How do you prepare to play a deeply disturbed patient of Carl Jung’s? For Keira Knightley, the first step in portraying A Dangerous Method‘s Sabina Spielrein was to fully understand her character’s afflictions. ”Why does she have a hysterical fit there, or why does she want to be beaten? And why does she enjoy that?” Knightley says. ”Most of the time there are threads that link you to the character you’re playing. But this was totally outside my area of expertise. Nothing linked us.
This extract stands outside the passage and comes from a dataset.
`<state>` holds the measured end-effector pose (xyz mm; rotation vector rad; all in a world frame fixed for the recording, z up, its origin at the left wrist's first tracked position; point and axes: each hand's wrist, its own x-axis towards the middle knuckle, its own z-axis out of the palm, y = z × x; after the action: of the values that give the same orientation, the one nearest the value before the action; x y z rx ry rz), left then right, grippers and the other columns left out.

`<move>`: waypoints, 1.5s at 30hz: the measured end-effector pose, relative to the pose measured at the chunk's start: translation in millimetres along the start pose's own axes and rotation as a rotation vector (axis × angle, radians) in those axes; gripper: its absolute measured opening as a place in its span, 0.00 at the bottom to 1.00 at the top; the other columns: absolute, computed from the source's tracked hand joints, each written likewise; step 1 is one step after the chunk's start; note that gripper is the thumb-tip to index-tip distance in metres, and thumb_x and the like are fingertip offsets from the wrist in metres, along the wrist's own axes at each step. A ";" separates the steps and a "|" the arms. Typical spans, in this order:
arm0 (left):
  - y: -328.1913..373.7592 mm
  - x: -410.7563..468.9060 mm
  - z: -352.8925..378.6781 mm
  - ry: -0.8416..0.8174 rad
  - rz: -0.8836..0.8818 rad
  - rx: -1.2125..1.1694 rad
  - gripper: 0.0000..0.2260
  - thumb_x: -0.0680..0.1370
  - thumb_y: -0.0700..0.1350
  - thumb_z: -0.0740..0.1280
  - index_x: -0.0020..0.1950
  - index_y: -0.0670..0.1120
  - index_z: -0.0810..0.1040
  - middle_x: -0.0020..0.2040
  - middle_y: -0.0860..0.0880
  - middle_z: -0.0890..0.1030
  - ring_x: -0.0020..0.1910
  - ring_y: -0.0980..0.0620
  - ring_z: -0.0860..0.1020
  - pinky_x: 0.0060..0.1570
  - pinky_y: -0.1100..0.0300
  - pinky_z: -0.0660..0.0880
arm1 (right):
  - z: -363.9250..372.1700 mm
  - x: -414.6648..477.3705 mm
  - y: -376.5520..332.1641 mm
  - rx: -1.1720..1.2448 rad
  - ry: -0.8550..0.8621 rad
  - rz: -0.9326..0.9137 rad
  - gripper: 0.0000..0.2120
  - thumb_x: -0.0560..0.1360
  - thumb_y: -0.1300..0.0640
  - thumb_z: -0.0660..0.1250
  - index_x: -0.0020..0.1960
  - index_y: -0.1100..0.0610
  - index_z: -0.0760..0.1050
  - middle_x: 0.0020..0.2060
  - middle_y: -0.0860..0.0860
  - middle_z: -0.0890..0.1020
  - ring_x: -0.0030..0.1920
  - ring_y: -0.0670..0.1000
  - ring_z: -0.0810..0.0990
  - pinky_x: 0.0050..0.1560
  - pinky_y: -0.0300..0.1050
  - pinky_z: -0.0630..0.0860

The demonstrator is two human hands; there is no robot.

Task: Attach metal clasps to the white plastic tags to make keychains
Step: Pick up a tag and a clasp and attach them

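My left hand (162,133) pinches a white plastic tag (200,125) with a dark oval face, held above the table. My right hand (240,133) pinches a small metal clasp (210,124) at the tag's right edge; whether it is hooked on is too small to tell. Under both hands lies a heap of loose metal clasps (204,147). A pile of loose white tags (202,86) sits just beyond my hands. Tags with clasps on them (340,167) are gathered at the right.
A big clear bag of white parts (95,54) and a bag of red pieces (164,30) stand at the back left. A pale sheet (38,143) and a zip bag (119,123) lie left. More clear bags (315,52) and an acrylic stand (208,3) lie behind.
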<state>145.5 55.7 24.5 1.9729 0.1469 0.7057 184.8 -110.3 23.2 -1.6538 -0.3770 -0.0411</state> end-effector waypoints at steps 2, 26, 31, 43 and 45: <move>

It really was starting from scratch, having to build somebody from the ground up.” The 26-year-old actress sought guidance from screenwriter Christopher Hampton. ”I thought we’d have a nice talk for a couple of hours and I’d take notes and have all the answers,” she laughs. ”Instead he just handed me a pile of books and sent me away to read.” Over the next four months Knightley threw herself into research. ”It felt a little like being a detective,” she says. (”She’d come to set with a big binder,” remembers director David Cronenberg.) One passage in Spielrein’s diary particularly struck Knightley: ”She described herself as being like a dog or a demon, and I thought it was such a devastating way of seeing yourself.” Knightley kept this idea in mind when it came time to express Spielrein’s severe facial tic. ”I wanted something totally distorting and demonic and sort of animalistic,” she says. ”So I went into the bathroom and pulled faces at myself in the mirror for days.”